A redução no índice de desemprego de 19,8% para 7,9% amparou o kirchnerismo, que também criou uma espécie de Bolsa Universal por Filho para subsidiar 3,5 milhões de pessoas, membros de famílias pobres, segundo o órgão de Previdência Social, enquanto a economia cresceu 7,2%, em média, nessa década.

"A primeira década do século XXI foi a de maior crescimento da América Latina em seus dois séculos de história. Na Argentina, Néstor Kirchner aproveita isso e ganha popularidade", disse à AFP o cientista político Rosendo Fraga.


Fraga, que é diretor da consultoria Nueva Mayoría e membro da Academia Argentina de História, acrescentou que "o modelo de Néstor Kirchner oscilou entre o populismo do (falecido presidente venezuelano Hugo) Chávez e a social-democracia do PT (Partido dos Trabalhadores) no Brasil".

O filósofo favorito dos K, professor Ernesto Laclau, da Universidade britânica de Essex, reivindica o populismo, "porque garante a democracia".

Os Kirchner, cuja carreira política começou na patagônica e despovoada província de Santa Cruz (sul), emergiram como líderes, depois da pior crise da história argentina deflagrada em 2001, quando foi rompida a paridade do peso com o dólar e declarado o "default".

Outro eixo do modelo kirchnerista foi derrogar as leis de anistia e indultos aos comandantes da ditadura (1976-1983), iniciativa que reabriu os julgamentos por crimes contra a Humanidade com mais de 200 condenações em dez anos, incluindo a do ex-ditador Jorge Videla, que morreu na prisão na sexta-feira passada, aos 87.

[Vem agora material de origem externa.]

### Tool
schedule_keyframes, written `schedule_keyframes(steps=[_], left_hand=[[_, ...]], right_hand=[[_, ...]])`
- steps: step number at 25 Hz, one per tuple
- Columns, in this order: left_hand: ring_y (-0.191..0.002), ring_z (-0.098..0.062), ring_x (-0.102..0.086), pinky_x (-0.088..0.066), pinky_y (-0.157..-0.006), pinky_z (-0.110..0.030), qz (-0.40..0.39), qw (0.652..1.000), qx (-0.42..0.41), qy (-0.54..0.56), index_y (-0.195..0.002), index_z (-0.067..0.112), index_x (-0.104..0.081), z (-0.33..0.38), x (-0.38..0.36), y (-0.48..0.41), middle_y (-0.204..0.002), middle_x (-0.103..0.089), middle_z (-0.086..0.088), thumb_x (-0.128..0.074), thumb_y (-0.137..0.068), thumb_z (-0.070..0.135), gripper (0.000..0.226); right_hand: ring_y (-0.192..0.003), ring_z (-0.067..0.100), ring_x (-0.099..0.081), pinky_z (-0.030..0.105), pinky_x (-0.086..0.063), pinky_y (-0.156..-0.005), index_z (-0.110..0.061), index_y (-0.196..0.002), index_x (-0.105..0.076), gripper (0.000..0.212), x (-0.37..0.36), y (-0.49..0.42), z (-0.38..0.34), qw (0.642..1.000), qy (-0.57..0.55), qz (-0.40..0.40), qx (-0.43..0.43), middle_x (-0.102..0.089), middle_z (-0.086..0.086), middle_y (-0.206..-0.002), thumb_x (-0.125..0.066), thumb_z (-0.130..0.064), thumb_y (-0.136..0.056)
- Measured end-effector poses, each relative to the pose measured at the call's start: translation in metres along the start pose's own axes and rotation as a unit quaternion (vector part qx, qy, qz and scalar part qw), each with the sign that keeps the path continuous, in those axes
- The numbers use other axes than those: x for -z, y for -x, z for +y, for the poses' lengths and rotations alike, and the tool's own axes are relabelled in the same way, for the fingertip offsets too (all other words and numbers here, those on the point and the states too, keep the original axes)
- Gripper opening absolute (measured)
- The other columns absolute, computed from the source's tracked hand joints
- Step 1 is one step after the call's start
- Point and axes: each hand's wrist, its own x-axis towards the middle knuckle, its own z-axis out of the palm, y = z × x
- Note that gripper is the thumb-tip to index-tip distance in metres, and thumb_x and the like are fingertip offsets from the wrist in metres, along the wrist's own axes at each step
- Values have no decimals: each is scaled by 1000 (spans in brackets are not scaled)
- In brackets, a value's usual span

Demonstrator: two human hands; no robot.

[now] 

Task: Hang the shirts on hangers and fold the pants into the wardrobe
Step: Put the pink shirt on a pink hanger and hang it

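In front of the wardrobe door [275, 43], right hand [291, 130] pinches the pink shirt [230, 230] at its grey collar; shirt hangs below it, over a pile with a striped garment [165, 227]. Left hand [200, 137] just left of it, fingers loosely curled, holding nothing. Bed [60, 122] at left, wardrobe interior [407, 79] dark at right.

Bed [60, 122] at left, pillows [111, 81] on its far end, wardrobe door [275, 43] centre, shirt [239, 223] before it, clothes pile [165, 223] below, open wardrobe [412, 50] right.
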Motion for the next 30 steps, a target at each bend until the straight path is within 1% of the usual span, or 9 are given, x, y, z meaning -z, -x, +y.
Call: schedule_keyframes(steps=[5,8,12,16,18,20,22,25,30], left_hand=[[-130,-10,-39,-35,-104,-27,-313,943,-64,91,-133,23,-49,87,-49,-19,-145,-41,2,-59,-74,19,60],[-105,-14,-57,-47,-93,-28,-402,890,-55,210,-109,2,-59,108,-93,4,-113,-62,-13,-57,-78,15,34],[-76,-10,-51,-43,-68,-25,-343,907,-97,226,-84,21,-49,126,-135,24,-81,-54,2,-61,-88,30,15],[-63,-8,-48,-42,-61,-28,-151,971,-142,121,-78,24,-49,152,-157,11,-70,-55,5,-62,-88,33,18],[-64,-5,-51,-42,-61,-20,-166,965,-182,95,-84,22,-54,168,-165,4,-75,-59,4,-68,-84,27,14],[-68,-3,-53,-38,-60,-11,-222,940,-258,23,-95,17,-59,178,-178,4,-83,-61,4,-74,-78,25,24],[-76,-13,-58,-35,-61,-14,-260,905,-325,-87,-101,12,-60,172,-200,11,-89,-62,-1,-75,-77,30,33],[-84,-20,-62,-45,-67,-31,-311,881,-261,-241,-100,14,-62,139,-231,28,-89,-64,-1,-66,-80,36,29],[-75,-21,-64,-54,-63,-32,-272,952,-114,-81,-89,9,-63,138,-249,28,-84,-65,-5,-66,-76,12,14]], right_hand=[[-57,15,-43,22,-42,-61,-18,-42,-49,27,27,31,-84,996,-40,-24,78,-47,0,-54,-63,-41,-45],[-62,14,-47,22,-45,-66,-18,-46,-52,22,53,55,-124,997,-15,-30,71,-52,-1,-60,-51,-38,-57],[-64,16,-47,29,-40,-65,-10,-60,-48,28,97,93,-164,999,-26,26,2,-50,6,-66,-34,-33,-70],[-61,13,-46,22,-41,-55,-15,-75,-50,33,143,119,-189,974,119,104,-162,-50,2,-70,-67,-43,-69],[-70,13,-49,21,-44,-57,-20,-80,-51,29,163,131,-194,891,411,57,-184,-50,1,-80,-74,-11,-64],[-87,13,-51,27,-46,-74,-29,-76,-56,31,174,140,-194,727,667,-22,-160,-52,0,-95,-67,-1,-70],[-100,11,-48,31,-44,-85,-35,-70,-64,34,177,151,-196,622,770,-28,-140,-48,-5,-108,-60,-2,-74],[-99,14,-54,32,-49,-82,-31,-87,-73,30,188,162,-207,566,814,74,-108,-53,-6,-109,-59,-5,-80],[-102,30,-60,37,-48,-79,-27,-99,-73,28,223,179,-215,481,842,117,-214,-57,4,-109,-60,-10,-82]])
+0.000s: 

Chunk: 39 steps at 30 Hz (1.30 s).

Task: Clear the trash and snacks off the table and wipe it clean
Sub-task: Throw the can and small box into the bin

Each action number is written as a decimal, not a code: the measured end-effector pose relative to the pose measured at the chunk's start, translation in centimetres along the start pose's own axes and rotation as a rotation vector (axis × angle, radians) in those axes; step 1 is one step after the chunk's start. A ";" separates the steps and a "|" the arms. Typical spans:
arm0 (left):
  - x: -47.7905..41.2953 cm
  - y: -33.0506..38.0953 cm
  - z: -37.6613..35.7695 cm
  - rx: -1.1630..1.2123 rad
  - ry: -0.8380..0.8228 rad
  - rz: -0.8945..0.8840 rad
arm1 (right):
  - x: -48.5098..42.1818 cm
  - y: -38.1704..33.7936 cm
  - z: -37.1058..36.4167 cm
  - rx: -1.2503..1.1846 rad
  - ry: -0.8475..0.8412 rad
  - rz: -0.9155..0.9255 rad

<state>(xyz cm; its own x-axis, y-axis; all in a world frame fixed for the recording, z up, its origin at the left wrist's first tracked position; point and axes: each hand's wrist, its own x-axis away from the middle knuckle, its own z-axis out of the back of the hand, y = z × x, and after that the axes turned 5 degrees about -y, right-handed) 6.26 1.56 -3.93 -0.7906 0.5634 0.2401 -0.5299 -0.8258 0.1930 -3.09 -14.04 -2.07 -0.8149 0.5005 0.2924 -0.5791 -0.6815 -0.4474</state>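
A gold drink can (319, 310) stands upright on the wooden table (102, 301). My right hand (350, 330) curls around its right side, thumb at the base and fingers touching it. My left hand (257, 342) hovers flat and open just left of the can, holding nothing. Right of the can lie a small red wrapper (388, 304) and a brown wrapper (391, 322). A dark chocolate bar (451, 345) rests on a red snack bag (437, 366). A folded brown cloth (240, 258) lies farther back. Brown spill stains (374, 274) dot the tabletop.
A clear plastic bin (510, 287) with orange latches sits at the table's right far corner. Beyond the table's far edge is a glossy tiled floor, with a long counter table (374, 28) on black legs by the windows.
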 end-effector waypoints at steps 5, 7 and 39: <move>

Os K, que foram um casal até no exercício do poder, também substituíram membros da esvaziada Suprema Corte para compor um tribunal prestigioso, que ocasionalmente confrontou seu governo.

O acúmulo gradual de poder foi tamanho que, dos parcos 22% obtidos no primeiro turno em 2003, chegou-se a 45% em 2007 e 54 em 2011, ambos com Cristina.

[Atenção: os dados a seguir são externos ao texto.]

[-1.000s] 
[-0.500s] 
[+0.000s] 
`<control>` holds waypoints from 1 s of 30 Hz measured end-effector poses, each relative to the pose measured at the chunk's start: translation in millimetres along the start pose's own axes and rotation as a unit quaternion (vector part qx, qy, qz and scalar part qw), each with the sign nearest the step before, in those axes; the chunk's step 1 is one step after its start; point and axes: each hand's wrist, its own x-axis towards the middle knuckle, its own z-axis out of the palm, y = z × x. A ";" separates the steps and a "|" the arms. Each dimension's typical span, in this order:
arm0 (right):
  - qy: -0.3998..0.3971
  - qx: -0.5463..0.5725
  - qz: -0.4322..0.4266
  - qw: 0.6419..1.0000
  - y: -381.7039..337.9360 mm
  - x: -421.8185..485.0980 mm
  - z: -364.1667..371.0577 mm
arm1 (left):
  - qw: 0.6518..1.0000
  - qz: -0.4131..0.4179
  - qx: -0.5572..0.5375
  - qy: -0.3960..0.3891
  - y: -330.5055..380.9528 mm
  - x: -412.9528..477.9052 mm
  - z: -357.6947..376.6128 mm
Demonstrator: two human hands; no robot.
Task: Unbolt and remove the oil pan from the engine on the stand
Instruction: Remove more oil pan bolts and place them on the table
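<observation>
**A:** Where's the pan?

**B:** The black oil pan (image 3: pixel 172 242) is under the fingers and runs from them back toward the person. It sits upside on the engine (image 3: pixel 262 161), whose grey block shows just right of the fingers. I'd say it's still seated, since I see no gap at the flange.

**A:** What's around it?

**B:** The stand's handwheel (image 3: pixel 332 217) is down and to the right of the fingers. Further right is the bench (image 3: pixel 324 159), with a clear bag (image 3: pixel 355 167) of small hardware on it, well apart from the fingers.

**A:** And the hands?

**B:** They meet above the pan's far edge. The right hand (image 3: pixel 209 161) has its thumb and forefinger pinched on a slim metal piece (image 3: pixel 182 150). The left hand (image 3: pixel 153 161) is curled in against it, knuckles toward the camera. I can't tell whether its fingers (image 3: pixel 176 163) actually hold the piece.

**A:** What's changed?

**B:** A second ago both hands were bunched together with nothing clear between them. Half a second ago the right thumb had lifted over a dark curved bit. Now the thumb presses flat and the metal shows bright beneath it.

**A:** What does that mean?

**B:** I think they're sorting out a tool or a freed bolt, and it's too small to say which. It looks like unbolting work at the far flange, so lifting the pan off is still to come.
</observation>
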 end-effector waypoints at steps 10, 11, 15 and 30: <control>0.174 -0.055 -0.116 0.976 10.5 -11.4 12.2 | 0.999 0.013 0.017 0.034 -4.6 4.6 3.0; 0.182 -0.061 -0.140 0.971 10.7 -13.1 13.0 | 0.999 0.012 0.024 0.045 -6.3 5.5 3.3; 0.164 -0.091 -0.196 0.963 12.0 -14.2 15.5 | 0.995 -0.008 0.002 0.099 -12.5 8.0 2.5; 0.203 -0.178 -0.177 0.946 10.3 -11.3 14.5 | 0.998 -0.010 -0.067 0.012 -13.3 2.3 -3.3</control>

"Mas Cristina K se afasta do Brasil e se identifica com Chávez, com estatizações, controle do câmbio, congelamento de preços e uma política externa que inclui a aproximação com o Irã", analisou Fraga.


O discurso político de confronto do casal se amplificou com a atual presidente, e aumentaram os escândalos por denúncias de corrupção de uma imprensa em forte oposição ao governo.

"Foi extraordinário o feito nos direitos humanos e na economia, mas nos discursos Cristina ofende as pessoas, maltrata as pessoas e briga com os agricultores, com a imprensa, não tolera a crítica", disse à AFP o sociólogo Jorge Giacobbe, diretor de uma consultoria e assessor da ONG Transparência Internacional.

Milhares de cidadãos foram várias vezes às ruas para protestar contra a falta de segurança, contra a corrupção, contra o controle cambial que impede a compra de dólares para se proteger da inflação - que, segundo os economistas, chegou a 25,6% em 2012 - e contra o que chamam de "autoritarismo K".

O governo também intensificou o confronto com um dos maiores grupos de mídia da América Latina, o Clarín, que recorreu à Justiça para evitar uma lei antimonopólio que o forçaria a se desfazer de rádios e emissoras de televisão.

Ao mesmo tempo, Cristina seduziu o eleitoral com medidas como a criação do Futebol para Todos, que tirou das mãos da TV privada o direito de exclusividade nas transmissões desse esporte, de longe o mais popular na Argentina.

Uma recente pesquisa da consultoria privada CEOP revela que o maior apoio da população é para os programas Futebol para Todos (88,2%) e "Asignación por Hijo" (71,2%).

"Se Cristina K não tiver uma vitória contundente nas eleições legislativas deste ano (outubro), não poderá reformar a Constituição para um terceiro mandato e, provavelmente, será sucedida por um peronista moderado que tomará o caminho do modelo brasileiro", avaliou Fraga.

As tensões políticas e econômicas que têm agitado o país "são uma prova de que vem um fim de ciclo, o que se reflete nas nossas pesquisas", completou Giacobbe.